OpenMarcie: Dataset for Multimodal Action Recognition in Industrial Environments
This dataset addresses the problem of limited data for developing AI systems to monitor worker activities in smart factories, which is incremental as it builds on existing datasets by scaling up size and complexity.
The authors tackled the lack of large multimodal datasets for human action recognition in industrial settings by introducing OpenMarcie, the biggest such dataset to date, which includes over 37 hours of data from 36 participants across two assembly tasks and is benchmarked on three activity recognition tasks.

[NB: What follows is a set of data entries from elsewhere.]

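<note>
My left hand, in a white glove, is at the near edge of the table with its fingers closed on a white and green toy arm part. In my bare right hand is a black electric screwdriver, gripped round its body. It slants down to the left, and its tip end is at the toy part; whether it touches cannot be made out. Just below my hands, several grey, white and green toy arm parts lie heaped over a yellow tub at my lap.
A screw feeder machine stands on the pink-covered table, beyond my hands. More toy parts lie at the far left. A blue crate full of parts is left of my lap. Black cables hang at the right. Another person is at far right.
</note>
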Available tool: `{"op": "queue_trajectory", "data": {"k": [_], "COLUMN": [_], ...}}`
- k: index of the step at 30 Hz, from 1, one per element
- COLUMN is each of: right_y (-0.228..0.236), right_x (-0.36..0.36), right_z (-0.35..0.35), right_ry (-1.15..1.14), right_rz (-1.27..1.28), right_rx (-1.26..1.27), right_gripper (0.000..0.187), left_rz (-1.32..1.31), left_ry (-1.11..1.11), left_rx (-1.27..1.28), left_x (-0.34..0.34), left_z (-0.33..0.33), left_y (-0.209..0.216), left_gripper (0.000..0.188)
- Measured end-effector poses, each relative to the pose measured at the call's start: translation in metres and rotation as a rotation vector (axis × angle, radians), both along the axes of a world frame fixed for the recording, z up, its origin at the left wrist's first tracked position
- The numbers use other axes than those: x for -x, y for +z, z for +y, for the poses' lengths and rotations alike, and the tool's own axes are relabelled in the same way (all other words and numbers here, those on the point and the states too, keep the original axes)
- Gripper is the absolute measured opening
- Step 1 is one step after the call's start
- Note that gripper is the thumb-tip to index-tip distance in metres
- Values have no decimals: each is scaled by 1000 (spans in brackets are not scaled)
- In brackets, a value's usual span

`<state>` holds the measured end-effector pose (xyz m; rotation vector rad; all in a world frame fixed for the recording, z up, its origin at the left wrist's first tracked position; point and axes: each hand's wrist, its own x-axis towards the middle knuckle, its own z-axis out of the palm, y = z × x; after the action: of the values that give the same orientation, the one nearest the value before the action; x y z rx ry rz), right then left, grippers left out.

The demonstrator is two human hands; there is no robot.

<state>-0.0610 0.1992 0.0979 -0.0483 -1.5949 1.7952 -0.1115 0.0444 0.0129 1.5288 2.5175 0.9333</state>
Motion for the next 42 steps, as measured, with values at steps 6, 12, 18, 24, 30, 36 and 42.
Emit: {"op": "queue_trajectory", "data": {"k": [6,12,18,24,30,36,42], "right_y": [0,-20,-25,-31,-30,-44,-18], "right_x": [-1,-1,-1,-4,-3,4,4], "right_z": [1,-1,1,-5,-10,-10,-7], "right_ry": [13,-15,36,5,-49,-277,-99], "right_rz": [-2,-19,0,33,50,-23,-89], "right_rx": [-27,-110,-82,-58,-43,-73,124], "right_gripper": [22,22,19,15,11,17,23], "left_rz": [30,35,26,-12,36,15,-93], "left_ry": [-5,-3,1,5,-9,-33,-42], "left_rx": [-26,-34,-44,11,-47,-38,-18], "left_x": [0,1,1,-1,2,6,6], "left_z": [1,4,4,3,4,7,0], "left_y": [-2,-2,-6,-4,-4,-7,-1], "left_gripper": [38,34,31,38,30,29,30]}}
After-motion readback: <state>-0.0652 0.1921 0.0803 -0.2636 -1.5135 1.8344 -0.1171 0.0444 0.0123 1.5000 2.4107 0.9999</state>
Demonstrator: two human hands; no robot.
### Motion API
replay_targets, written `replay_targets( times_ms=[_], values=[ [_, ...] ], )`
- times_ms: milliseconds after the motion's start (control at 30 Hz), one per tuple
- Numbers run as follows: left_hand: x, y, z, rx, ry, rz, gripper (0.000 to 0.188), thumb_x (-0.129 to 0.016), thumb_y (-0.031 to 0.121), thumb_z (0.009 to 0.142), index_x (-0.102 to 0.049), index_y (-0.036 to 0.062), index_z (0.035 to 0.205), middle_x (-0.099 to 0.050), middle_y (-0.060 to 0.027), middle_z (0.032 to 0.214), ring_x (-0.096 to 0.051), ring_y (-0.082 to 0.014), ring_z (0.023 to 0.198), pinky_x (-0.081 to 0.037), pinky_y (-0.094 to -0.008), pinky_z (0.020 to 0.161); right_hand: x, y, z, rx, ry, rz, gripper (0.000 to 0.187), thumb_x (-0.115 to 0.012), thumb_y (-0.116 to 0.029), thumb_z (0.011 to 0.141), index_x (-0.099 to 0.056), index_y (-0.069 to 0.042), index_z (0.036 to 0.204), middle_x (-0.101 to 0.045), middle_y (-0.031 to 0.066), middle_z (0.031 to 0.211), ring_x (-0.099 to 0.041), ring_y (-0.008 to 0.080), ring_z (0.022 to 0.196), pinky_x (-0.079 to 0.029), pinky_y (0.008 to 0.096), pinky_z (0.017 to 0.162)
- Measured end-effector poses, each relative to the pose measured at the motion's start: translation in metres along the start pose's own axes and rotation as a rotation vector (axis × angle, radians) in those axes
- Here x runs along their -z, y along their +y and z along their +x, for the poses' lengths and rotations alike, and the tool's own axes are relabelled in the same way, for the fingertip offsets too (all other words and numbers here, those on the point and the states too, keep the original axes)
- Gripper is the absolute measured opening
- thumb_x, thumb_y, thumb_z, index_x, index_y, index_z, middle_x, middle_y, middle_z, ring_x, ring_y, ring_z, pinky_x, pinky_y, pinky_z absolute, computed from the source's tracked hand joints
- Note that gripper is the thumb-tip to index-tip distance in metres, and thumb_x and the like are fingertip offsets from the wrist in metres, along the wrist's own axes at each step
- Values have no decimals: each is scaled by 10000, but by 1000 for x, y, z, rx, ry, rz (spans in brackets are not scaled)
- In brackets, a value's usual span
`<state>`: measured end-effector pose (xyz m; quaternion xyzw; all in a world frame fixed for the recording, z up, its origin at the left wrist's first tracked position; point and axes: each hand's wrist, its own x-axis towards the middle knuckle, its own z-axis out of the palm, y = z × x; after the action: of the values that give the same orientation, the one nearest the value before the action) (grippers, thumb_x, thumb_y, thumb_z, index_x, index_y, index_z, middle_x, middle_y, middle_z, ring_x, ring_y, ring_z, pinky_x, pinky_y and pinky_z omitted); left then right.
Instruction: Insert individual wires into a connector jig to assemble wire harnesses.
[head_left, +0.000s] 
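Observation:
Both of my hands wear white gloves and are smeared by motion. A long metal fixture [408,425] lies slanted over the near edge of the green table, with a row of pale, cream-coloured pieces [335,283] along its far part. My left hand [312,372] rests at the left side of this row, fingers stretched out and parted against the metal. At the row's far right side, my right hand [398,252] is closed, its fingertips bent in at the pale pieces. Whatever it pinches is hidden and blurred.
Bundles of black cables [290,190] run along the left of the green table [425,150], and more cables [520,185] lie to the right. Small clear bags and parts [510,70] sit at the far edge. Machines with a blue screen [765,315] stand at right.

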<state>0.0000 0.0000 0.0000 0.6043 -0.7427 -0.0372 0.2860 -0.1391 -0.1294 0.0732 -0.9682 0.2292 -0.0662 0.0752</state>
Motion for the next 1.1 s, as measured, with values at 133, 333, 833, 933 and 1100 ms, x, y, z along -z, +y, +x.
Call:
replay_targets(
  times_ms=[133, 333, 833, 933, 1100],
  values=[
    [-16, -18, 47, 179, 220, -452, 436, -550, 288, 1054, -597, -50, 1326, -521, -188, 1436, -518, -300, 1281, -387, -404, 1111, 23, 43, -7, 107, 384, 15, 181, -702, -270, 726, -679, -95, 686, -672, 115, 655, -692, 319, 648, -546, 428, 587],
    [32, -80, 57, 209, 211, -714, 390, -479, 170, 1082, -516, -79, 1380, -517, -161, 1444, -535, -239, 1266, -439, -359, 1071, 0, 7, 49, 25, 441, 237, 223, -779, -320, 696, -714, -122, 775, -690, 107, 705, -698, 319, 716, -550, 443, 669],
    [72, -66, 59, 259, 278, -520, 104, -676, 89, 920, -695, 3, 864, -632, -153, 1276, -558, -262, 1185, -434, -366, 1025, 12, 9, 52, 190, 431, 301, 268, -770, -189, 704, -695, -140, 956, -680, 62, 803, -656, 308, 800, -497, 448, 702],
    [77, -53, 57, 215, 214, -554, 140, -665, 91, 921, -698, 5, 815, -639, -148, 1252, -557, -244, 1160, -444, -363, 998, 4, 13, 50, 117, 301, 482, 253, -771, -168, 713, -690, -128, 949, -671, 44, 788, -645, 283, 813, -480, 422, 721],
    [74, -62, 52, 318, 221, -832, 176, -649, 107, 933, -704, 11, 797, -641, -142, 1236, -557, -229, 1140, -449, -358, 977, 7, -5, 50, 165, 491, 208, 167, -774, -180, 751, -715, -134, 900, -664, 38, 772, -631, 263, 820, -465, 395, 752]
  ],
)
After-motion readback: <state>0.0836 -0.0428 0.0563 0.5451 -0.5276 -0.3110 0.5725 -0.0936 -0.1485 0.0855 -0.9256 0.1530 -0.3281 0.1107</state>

Smart factories use advanced technologies to optimize production and increase efficiency. To this end, the recognition of worker activity allows for accurate quantification of performance metrics, improving efficiency holistically while contributing to worker safety. OpenMarcie is, to the best of our knowledge, the biggest multimodal dataset designed for human action monitoring in manufacturing environments. It includes data from wearables sensing modalities and cameras distributed in the surroundings. The dataset is structured around two experimental settings, involving a total of 36 participants. In the first setting, twelve participants perform a bicycle assembly and disassembly task under semi-realistic conditions without a fixed protocol, promoting divergent and goal-oriented problem-solving. The second experiment involves twenty-five volunteers (24 valid data) engaged in a 3D printer assembly task, with the 3D printer manufacturer's instructions provided to guide the volunteers in acquiring procedural knowledge. This setting also includes sequential collaborative assembly, where participants assess and correct each other's progress, reflecting real-world manufacturing dynamics. OpenMarcie includes over 37 hours of egocentric and exocentric, multimodal, and multipositional data, featuring eight distinct data types and more than 200 independent information channels. The dataset is benchmarked across three human activity recognition tasks: activity classification, open vocabulary captioning, and cross-modal alignment.